# My silencer idea



## Sir Nathan XXI (Jan 29, 2003)

Well I put it on a tank without changing anything else today and there was a reduction of sound but not as much as I would like. I think there is too much pipe prior to the silencer unit. But was still a good improvement. The key to these babies is to get as close to the bulkhead as possible. They sell ones made from 3/4" at lowes that are just straight tubing bent into shape. I may try to do that with scrap material and see how well it goes too.

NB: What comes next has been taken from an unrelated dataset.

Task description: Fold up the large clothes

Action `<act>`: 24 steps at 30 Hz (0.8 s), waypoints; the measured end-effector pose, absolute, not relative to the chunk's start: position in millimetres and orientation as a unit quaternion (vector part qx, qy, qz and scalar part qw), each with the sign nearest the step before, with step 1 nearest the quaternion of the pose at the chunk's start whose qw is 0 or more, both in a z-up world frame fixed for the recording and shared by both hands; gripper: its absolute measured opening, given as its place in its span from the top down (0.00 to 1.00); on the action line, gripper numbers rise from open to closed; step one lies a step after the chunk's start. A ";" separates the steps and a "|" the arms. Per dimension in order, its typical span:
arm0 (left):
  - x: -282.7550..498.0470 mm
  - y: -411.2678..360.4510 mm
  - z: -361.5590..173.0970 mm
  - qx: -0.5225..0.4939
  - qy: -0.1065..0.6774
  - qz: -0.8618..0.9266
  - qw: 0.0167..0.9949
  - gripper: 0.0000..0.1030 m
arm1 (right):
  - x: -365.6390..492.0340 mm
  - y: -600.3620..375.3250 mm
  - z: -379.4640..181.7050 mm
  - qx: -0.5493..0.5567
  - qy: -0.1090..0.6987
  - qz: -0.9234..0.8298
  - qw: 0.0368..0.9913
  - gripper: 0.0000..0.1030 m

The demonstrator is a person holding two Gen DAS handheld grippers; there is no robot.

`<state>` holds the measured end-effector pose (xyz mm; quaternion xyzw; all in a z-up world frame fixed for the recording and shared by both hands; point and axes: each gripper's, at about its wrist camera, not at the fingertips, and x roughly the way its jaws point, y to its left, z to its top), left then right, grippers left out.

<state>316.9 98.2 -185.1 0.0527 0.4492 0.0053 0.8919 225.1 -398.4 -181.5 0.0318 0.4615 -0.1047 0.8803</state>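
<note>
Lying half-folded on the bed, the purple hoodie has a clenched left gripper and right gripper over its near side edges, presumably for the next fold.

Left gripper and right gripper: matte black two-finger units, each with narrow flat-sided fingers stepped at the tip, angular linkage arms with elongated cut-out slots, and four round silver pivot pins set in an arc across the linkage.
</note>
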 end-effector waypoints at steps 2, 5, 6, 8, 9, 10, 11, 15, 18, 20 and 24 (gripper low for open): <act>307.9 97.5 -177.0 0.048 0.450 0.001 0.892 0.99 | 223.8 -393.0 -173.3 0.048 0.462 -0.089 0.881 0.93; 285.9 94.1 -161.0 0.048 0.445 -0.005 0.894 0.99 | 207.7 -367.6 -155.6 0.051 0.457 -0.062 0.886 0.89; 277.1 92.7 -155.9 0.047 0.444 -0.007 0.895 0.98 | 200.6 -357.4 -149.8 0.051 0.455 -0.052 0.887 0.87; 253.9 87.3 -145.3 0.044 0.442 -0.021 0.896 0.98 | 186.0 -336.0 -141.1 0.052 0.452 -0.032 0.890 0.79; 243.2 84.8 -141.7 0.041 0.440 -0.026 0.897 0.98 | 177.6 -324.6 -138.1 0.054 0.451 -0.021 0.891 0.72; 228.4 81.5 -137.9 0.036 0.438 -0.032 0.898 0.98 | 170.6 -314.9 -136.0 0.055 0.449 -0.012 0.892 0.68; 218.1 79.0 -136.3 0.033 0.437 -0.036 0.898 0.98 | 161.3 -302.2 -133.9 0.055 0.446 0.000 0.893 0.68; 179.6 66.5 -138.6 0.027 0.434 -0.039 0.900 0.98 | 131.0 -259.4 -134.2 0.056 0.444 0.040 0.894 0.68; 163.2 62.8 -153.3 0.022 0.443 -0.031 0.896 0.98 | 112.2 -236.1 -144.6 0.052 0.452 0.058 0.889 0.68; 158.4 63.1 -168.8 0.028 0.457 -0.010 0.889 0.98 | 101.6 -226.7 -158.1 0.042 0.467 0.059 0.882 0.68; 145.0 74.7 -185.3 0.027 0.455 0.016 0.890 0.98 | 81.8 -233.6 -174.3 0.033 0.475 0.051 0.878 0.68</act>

Just got a new idea, but it on the inside attached to bulkhead







, let me try one that way and see how it goes


----------



## SnowCichlid (Jan 10, 2003)

Explain exactly a little bit more... I think Im missing something, thanks


----------



## Sir Nathan XXI (Jan 29, 2003)

I am trying to eliminate sound from the drain on a bulkhead, so I thought if I could make it so the line held water, so no air could travel through it would quiet the noise do significantly. So I think I should put this contraption on the inside of the bulkhead, inside the tank that way there is no empty drain line prior to it


----------



## Mr. Hannibal (Feb 21, 2003)

Seems a good idea, tell me if it really work (i mean if it worth the effort)!


----------



## Xenon (Nov 15, 2002)

Ill be setting up one of these systems soons Nate and I need to know whether it works....it is a requirement of mine to run fairly quiet.


----------



## Sir Nathan XXI (Jan 29, 2003)

Xenon said:


> Ill be setting up one of these systems soons Nate and I need to know whether it works....it is a requirement of mine to run fairly quiet.

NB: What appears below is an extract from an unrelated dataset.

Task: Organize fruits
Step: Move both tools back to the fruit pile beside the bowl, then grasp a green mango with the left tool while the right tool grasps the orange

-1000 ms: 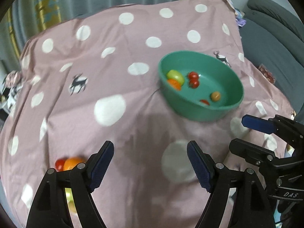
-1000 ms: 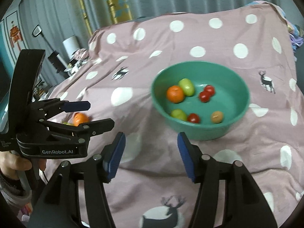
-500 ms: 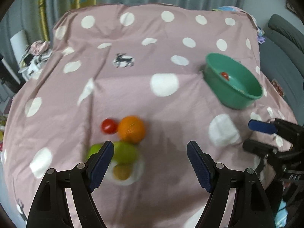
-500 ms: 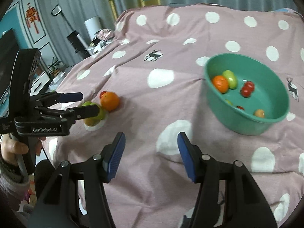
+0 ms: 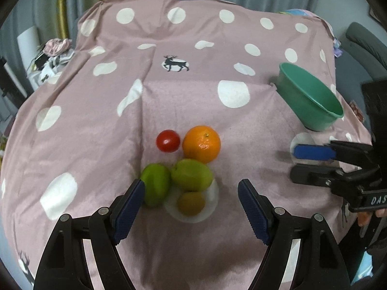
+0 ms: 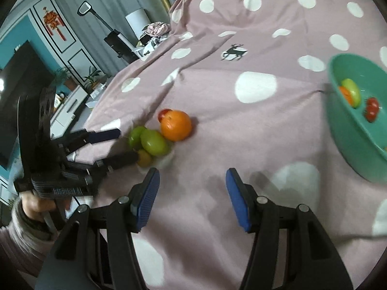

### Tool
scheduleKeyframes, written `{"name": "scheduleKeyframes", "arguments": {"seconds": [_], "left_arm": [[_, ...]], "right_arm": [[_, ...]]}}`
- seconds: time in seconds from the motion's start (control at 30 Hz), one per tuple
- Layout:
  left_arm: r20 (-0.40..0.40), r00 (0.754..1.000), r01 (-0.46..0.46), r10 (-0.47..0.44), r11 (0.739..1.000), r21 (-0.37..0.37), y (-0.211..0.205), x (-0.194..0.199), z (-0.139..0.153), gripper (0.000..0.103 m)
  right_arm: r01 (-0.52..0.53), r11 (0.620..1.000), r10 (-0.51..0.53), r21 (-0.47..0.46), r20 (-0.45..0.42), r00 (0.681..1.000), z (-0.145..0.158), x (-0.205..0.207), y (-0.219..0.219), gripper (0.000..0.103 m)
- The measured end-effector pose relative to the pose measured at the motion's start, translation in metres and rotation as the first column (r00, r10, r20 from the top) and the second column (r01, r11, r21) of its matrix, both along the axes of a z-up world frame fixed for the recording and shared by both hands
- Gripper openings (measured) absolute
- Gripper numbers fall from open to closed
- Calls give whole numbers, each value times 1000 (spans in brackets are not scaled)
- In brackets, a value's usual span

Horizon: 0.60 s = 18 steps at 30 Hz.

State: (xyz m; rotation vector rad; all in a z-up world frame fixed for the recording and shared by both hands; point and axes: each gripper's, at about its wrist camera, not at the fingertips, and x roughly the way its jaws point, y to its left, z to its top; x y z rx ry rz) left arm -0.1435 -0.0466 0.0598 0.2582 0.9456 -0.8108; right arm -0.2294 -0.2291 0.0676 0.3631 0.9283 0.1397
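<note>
Round teal plastic bowl (image 6: 358, 130) at right edge of right wrist view, holding a green oval fruit (image 6: 352, 92) against an orange one (image 6: 345, 94), plus two small red tomatoes (image 6: 371, 109). Centre of left wrist view: cluster on pink polka-dot cloth (image 5: 101, 145): round orange (image 5: 201, 144), red tomato (image 5: 168, 141), two green fruits (image 5: 191, 174), small yellowish fruit (image 5: 191, 203). Left gripper (image 5: 191, 209) spread wide, empty, just short of cluster. Right gripper (image 6: 192, 199) likewise wide, empty.

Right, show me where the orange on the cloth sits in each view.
Left wrist view: orange just above centre, right of the red tomato, ahead of the open left gripper.
Right wrist view: orange left of centre, hiding most of the tomato.
Shared landmark: the green bowl, at right in both.
</note>
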Motion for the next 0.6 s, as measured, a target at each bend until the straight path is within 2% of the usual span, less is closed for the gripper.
{"name": "scheduleKeyframes", "arguments": {"seconds": [0.1,0.27,0.5,0.6], "left_arm": [[2,1000,-5,5,1000,19,-1,6,-6,79],[-46,999,18,-20,999,-42,5,15,-8,79],[-8,996,92,-92,995,-29,-12,14,-6,79],[17,993,120,-120,993,-1,-17,14,-7,74]], "right_arm": [[-2,999,3,42,-18,1000,-6,21,2,59],[-22,997,25,72,-42,999,-15,42,8,59],[-9,995,16,96,-70,997,-22,75,9,59],[-24,997,30,79,-86,996,-25,88,16,58]]}}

put it as close to the bulkhead as you can, you need a union, its the threaded piece on the top left so you can take it off to clean it out, and then leave one of the pieces on the other end unglued so the whole silencer can be taken off

I am sure it works now, I took all my bioballs out so this is the only thing cutting down the noise

the further from the bulkhead you are the more noise you will get


----------



## Sir Nathan XXI (Jan 29, 2003)

put the union against the bulkhead like I did hear and then attach the silencer right up against it


----------



## InSinUAsian (Jan 3, 2003)

So your putting these "silencers" closer to the tank side of the out going water, or nearer to the wet/dry? I thought these units were designed to attach right at the inlet to the wet/dry? Maybe Im just not understanding clearly.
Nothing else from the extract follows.